* **What you should do**
Please return exactly the lines from the beginning of the listing up to and including the line with "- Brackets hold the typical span", with no pictures.

* **Information supplied**
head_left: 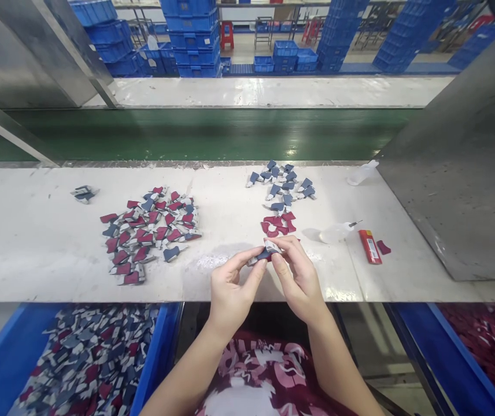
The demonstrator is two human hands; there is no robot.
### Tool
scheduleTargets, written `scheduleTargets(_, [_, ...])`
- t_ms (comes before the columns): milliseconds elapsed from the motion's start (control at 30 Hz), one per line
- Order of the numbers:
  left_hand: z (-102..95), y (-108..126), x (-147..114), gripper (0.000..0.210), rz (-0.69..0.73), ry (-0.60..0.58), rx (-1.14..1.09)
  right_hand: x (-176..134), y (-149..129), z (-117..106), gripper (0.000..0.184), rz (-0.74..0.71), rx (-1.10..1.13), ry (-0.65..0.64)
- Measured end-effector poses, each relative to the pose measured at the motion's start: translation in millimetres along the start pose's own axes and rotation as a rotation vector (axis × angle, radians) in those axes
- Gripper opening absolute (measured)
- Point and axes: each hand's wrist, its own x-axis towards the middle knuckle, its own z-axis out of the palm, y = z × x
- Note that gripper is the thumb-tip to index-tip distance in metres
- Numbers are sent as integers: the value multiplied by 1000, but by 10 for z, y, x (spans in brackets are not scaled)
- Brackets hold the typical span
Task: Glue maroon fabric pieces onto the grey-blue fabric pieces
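Between both hands, above the front of the white table, is a small blue, white and red plastic part [268, 249]. My left hand [233, 288] pinches its left end between thumb and fingers. From the other side, my right hand [298, 278] grips the white end with thumb and forefinger. Just beyond the fingers lies a small pile of loose red pieces [279, 224]. Behind that pile sit several blue-and-white parts [288, 185]. To the left spreads a larger heap of red, blue and white parts [152, 234].
A clear needle-tipped bottle [336, 232], a red lighter-like packet [369, 247] and a stray red piece [383, 247] lie right. Blue bins of parts [167, 341] and red pieces [468, 361] flank me below. A green conveyor belt [230, 134] runs behind; a metal panel [460, 162] stands right.
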Motion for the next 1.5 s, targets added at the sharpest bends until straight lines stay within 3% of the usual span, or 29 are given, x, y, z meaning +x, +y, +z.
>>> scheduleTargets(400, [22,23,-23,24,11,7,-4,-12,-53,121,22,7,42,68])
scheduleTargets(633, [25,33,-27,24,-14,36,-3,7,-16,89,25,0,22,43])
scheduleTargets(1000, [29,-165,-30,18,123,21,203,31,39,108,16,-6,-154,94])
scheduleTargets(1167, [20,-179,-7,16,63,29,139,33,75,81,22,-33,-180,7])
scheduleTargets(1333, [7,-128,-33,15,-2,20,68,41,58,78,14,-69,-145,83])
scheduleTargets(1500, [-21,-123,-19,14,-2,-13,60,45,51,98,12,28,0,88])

* **Solution for this exercise**
head_left: 
The demonstrator is two human hands; there is no robot.
### Tool
scheduleTargets, written `scheduleTargets(_, [_, ...])`
- t_ms (comes before the columns): milliseconds elapsed from the motion's start (control at 30 Hz), one per line
- Order of the numbers:
  left_hand: z (-102..95), y (-108..126), x (-147..114), gripper (0.000..0.210), rz (-0.69..0.73), ry (-0.60..0.58), rx (-1.14..1.09)
  right_hand: x (-176..134), y (-149..129), z (-117..106), gripper (0.000..0.184), rz (-0.74..0.71), rx (-1.10..1.13), ry (-0.65..0.64)
- Measured end-effector poses, each relative to the pose measured at the motion's start: translation in millimetres along the start pose's own axes and rotation as a rotation vector (axis × angle, radians) in those axes
- Gripper opening absolute (measured)
- Point and axes: each hand's wrist, its own x-axis towards the middle knuckle, its own z-axis out of the palm, y = z × x
- Note that gripper is the thumb-tip to index-tip distance in metres
- Numbers are sent as integers: the value multiplied by 1000, but by 10 for z, y, x (spans in brackets are not scaled)
- Brackets hold the typical span

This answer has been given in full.